10708 - Probablistic Graphical Models, Spring 2024

Instructors:

Andrej Risteski

Email: aristesk [at] andrew [dot] cmu [dot] edu

Albert Gu

Email: agu [at] andrew [dot] cmu [dot] edu


Course Outline


Many of the problems in artificial intelligence, statistics, computer systems, computer vision, natural language processing, and computational biology, among many other fields, can be viewed as the search for a coherent global conclusion from local information. The probabilistic graphical models’ framework provides a unified view for this wide range of problems, enabling efficient inference, decision-making, and learning in problems with a very large number of attributes and huge datasets. This graduate-level course will provide you with a strong foundation for both applying graphical models to complex problems and for addressing core research topics in graphical models. The class will cover classical families of undirected and directed graphical models (i.e. Markov Random Fields and Bayesian Networks), modern deep generative models, as well as topics in graph neural networks and causal inference. It will also cover the necessary algorithmic toolkit, including variational inference and Markov Chain Monte Carlo methods. Students entering the class should have a pre-existing working knowledge of probability, statistics, and algorithms, though the class has been designed to allow students with a strong mathematical background to catch up and fully participate. Students are required to have successfully completed an introductory course to ML (for example 10715, 10701, or 10601) or an equivalent class.

Course Relevance
Probabilistic graphical models provide a unified view for a wide range of problems in artificial intelligence, statistics, causal reasoning, computer vision, natural language processing, and computational biology, among many other fields.
Course Goals
Students should obtain sufficient working knowledge of multivariate probabilistic modeling and inference for practical applications, should be able to formulate and solve a wide range of problems in their own domain using GM, and should be able to advance into more specialized technical literature by themselves.

Logistics

Time and Location
MWF 2:00pm - 3:20pm in DH 2210
Contact Information
If you have a question, to get a response from the teaching staff quickly we strongly encourage you to post it to the class Piazza forum. For private matters, please make a private note visible only to the course instructors. For longer discussions with TAs and to get help in person, we strongly encourage you to come to office hours.
Office Hours
Office hours can be found here.
Teaching Assistants
Caleb Ellington
     
Lawrence Jang
     
Shahriar Noorizadeh
     
Natalie Pham
Prerequisites
Students entering the class are expected to have a pre-existing working knowledge of the following:
  • Introductory machine learning.
  • Significant experience programming in a general programming language. Some homeworks may require you to use Python, so you will need to at least be proficient in the basics of Python.
  • Mathematical maturity, including college-level probability, calculus, linear algebra, and discrete mathematics.
Course Materials
Homework assignments will be announced on Piazza when released. Slides will be posted periodically on the course website. The instructor will try to upload slides before class, and additional readings will be posted whenever possible.


Assignments, Quizzes and Grading

Assignments: There are 5 planned assignments scheduled this semester. These will typically include both a written component and a programming component.

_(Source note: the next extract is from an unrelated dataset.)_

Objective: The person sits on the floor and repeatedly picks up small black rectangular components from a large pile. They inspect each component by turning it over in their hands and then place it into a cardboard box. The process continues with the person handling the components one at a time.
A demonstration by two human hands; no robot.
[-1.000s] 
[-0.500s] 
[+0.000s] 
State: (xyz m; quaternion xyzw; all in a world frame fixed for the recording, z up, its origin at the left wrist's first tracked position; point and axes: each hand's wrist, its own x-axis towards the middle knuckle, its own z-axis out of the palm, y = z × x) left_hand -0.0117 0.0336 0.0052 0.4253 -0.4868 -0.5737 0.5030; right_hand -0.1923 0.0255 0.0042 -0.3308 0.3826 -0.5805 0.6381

The tentative schedule of release and due dates can be seen in the schedule. Written solutions can be completed using either the latex templates, which will be released with the assignments, or handwritten onto the PDF handout. The assignments are to be done by each student individually. You may discuss the general idea of the questions with anyone you like, but your discussion may not include the specific answers to any of the problems and when writing your solutions you must close all notes and write the answer entirely yourself.
Project: The course will have one project, to be completed by the end of the semester. It will give you an opportunity to explore a probablistic graphical model area of particular interest. You will work in groups of 2-3 (exceptions may be granted on a case-by-case basis). More details will be released later in the semester on Piazza. Example projects from previous semesters can be found here
Course grades: The final course grade will be based on the following breakdown:

  • Assignments - 70%
  • Project - 30%
  • Class Attendance (extra credit) - 3%.
Submitting Assignments
Assignments will be submitted through Gradescope. Writeups should be typeset in Latex and should be submitted in PDF form. All code should be submitted with a README file with instructions on how to execute your code. You should have received an invite to Gradescope for 10708 Probabilistic Graphical Models Fall 2022. Login via the invite.
Marking
As a general rule, matters of marking on assignments and exams (apparent errors, questions about evaluation criteria, etc.) should be taken to the marker (via Gradescope Regrade Request).

General Policies

Grace Day/Late Homework Policy
Homeworks: Each student will have a total of 5 grace days that a student may choose to apply to the homework assignments. No more than 2 grace days can be used on any single assignment. There will be no late days allowed for the projects (either for the proposal or final project.)
Homeworks submitted late when the student has no Grace days remaining or 2 days past the deadline will be given a score of 0.
Extensions

In general, we do not grant extensions on assignments. There are several exceptions:

For any of the above situations, you may request an extension by emailing the instructor – do not email the TAs. The email should be sent as soon as you are aware of the conflict and at least 5 days prior to the deadline. In the case of an emergency, no notice is needed.

Audit Policy

Official auditing of the course (i.e. taking the course for an “Audit” grade) is permitted this semester with permission from the instructor.

Pass/Fail Policy

We allow you take the course as Pass/Fail. Instructor permission is not required. What grade is the cutoff for Pass will depend on your program. Be sure to check with your program / department as to whether you can count a Pass/Fail course towards your degree requirements.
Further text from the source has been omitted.